ロシア軍は7月に各種ミサイルを計381発発射した。1日平均で12発強になる。2022年2月の全面侵攻開始以来、月間発射数、1日あたりの発射数ともに最多だった。
これらの数字は、ロシアが進化させ続けている空襲作戦において、ミサイルの果たす役割が大きくなってきていることも浮き彫りにしている。ロシアによる大規模攻撃では、使用される兵器の数では引き続きドローン(無人機)が圧倒的に多いものの、7月にはミサイルが占める割合がこれまでで最も高くなった。
ザポリージャの集合住宅に滑空爆弾爆撃
ロシア軍は8月2日の日中、ウクライナ南部の都市ザポリージャの住宅地区に対し、強力な滑空爆弾を90分の間に8発投下した。集合住宅を直撃し、イワン・フェドロウ州軍行政府長官によると1人が死亡、少なくとも31人が負傷した。
倉庫へのドローン攻撃で教科書など数百万冊が失われる
ウクライナ北東部の都市ハルキウでは8月1日、同市に本社を置く出版社ラノクの倉庫がロシア軍のドローン攻撃を受けた。同社のビクトル・クルフロウ社長は、新学期を前に学校へ配送される予定だった教科書を含む書籍数百万冊が焼失するなどして使用不能になったと明らかにした。

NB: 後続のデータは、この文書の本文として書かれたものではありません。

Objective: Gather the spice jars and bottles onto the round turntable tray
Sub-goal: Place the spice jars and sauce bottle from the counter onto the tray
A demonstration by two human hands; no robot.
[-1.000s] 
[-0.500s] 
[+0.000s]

クルフロウによると、倉庫はロシア軍のジェットエンジン搭載ドローン2機を被弾した。1機目の攻撃で火災が発生し、従業員が消火活動を始めた数分後に2機目が襲った。
また、ロシア軍が7月28日にウクライナ各地に行った攻撃では、合計で少なくとも9人が死亡し、約70人が負傷した。最も被害が大きかったのは東部ドネツク州と南部ヘルソン州で、計7人が死亡した。

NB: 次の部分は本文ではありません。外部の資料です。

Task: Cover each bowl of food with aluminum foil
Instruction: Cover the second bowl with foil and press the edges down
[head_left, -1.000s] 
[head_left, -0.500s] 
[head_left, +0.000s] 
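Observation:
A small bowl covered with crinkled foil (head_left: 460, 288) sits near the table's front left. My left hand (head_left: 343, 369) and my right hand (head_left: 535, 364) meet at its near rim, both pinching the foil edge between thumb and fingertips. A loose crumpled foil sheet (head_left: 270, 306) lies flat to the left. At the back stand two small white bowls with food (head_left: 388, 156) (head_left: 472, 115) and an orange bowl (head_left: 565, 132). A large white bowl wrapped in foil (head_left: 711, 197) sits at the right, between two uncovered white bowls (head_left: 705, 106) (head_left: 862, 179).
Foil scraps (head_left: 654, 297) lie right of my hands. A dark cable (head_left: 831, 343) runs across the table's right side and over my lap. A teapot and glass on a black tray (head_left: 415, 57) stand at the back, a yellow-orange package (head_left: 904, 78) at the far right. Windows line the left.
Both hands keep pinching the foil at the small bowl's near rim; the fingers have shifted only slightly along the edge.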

ハルキウから150キロの区間でガソリンスタンドが全滅
一方、ハルキウ州のオレクサンドル・スコリク州議会議員は、ハルキウと中部の都市ポルタバを結ぶおよそ150キロの区間にあるガソリンスタンドはすべてロシア軍の攻撃を受けており、ことごとく破壊されたとウクライナのテレビ番組で語った。スコリクによると、ロシア軍はこれまでにウクライナ各地でガソリンスタンドを200カ所超破壊しており、うち80カ所超はハルキウ州内の施設だという。